[[ Provided material, beginning ]]

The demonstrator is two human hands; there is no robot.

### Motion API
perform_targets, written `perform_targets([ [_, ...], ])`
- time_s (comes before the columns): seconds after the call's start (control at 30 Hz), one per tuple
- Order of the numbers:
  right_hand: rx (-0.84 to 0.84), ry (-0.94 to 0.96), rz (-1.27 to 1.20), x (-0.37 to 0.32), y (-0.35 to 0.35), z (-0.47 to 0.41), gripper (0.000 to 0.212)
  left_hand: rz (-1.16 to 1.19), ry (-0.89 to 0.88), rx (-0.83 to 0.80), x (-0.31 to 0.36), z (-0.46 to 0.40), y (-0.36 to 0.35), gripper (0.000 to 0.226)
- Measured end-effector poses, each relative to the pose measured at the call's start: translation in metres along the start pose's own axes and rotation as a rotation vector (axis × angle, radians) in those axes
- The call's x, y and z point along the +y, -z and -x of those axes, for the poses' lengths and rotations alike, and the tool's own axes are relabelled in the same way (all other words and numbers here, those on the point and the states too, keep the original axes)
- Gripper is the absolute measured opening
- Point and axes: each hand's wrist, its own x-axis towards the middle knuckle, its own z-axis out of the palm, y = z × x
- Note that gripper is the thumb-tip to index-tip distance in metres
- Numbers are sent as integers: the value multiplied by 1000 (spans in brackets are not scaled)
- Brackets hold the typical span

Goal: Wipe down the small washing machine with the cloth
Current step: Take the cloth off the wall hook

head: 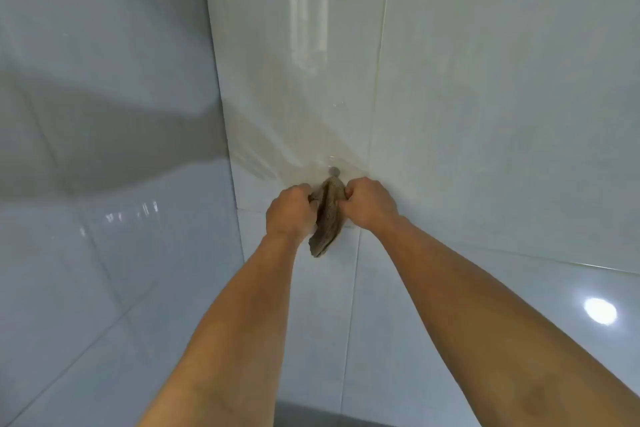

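Note:
A small brown cloth hangs from a grey wall hook on the tiled wall. My left hand grips the cloth's left edge and my right hand grips its right edge, both arms stretched up and forward. The cloth's lower end dangles below my hands. The washing machine is not in view.
Glossy pale tiles cover the wall ahead, and a second tiled wall meets it at a corner on the left. A lamp's bright reflection shows at the lower right. A dark strip lies at the bottom edge.

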Motion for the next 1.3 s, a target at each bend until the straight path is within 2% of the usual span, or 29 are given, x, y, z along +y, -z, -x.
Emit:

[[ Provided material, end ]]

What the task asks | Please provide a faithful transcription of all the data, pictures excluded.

Your response |
The demonstrator is two human hands; there is no robot.

### Motion API
perform_targets, written `perform_targets([ [_, ...], ])`
- time_s (comes before the columns): seconds after the call's start (control at 30 Hz), one per tuple
- Order of the numbers:
  right_hand: rx (-0.84 to 0.84), ry (-0.94 to 0.96), rz (-1.27 to 1.20), x (-0.37 to 0.32), y (-0.35 to 0.35), z (-0.47 to 0.41), gripper (0.000 to 0.212)
  left_hand: rz (-1.16 to 1.19), ry (-0.89 to 0.88), rx (-0.83 to 0.80), x (-0.31 to 0.36), z (-0.46 to 0.40), y (-0.36 to 0.35), gripper (0.000 to 0.226)
- Measured end-effector poses, each relative to the pose measured at the call's start: translation in metres along the start pose's own axes and rotation as a rotation vector (axis × angle, radians) in those axes
- The call's x, y and z point along the +y, -z and -x of those axes, for the poses' lengths and rotations alike, and the tool's own axes are relabelled in the same way (all other words and numbers here, those on the point and the states too, keep the original axes)
- Gripper is the absolute measured opening
- Point and axes: each hand's wrist, its own x-axis towards the middle knuckle, its own z-axis out of the palm, y = z × x
- Note that gripper is the thumb-tip to index-tip distance in metres
- Numbers are sent as integers: the value multiplied by 1000 (spans in brackets are not scaled)
- Brackets hold the typical span

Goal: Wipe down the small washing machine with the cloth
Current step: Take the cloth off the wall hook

head: 

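Note:
A small brown cloth hangs from a grey wall hook on the tiled wall. My left hand grips the cloth's left edge and my right hand grips its right edge, both arms stretched up and forward. The cloth's lower end dangles below my hands. The washing machine is not in view.
Glossy pale tiles cover the wall ahead, and a second tiled wall meets it at a corner on the left. A lamp's bright reflection shows at the lower right. A dark strip lies at the bottom edge.
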
Motion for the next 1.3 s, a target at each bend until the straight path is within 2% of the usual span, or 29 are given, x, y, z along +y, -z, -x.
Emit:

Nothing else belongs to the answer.